• Problem description:
What lines of the data below include the word "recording"? Report them by copying each.

• Given data:
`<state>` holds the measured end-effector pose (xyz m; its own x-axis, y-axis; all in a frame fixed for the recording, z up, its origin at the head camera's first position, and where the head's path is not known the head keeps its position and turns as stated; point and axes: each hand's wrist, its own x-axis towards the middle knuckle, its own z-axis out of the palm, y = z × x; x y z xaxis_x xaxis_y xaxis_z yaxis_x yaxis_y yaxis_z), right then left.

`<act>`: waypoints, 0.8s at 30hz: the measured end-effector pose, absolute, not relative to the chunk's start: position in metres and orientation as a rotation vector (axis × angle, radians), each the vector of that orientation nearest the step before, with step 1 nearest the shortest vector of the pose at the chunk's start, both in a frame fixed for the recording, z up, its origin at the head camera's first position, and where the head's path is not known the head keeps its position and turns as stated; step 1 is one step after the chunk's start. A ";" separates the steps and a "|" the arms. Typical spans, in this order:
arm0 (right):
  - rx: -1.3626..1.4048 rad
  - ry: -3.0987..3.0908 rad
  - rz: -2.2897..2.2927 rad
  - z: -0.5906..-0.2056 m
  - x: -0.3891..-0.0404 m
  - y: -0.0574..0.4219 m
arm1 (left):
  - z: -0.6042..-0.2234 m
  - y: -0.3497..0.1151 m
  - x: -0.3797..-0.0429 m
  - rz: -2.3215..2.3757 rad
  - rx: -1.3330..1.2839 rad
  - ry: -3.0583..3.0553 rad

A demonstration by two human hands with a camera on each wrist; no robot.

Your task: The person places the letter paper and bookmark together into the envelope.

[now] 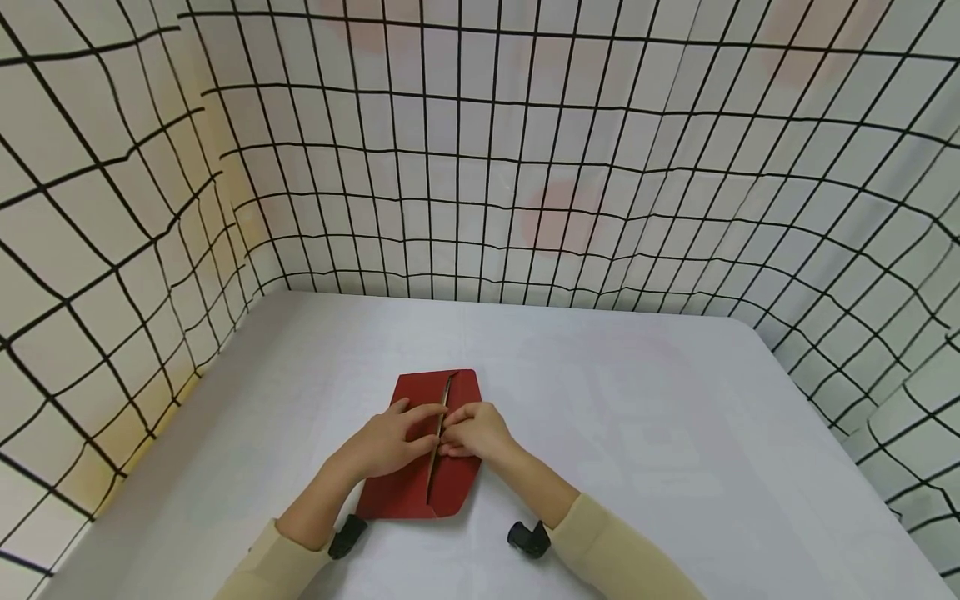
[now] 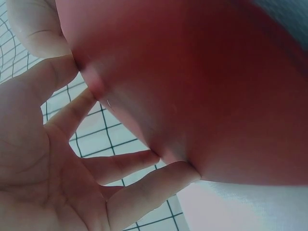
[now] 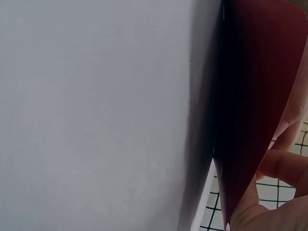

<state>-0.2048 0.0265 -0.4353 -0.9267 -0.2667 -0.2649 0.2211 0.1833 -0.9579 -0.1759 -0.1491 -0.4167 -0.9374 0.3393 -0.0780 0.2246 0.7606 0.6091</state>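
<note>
A red envelope [image 1: 408,492] lies on the white table, its long flap edge raised in a dark slit down the middle. My left hand [image 1: 384,443] rests over its left part, fingers spread and mostly straight, tips at the slit. In the left wrist view the fingertips [image 2: 185,169] touch the red paper's edge. From the right side, my right hand [image 1: 480,433] pinches the flap edge with bent fingers. The right wrist view has the flap [image 3: 260,82] standing up from the body, dark inside, with fingers at its edge.
A white table [image 1: 637,417] spreads around the envelope. Black grid netting [image 1: 480,167] stands along the back and both sides. Small black wrist devices sit by the left forearm [image 1: 307,512] and the right forearm [image 1: 551,487].
</note>
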 end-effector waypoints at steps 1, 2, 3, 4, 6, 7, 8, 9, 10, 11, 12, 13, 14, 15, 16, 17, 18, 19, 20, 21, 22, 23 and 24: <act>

• Final answer:
`<state>` holds the measured end-effector pose (xyz m; its own x-axis, y-axis; all in a frame fixed for the recording, z up, its origin at the head camera's first position, and where the head's path is not known the head keeps its position and turns as stated; point and axes: each hand's wrist, its own x-axis towards the middle knuckle, its own z-axis out of the palm, y = z × x; x y z xaxis_x xaxis_y xaxis_z yaxis_x yaxis_y yaxis_z), right then left.
`<act>`: waypoints, 0.8s at 30hz: the measured end-effector pose, absolute, not relative to the chunk's start: position in metres and orientation as a rotation vector (axis × angle, radians), each the vector of that orientation nearest the step before, with step 1 nearest the shortest vector of the pose at the chunk's start, both in a frame fixed for the recording, z up, its origin at the head camera's first position, and where the head's path is not known the head keeps its position and turns as stated; step 1 is one step after the chunk's start. A ";" separates the steps and a "|" the arms. Typical spans, in this order:

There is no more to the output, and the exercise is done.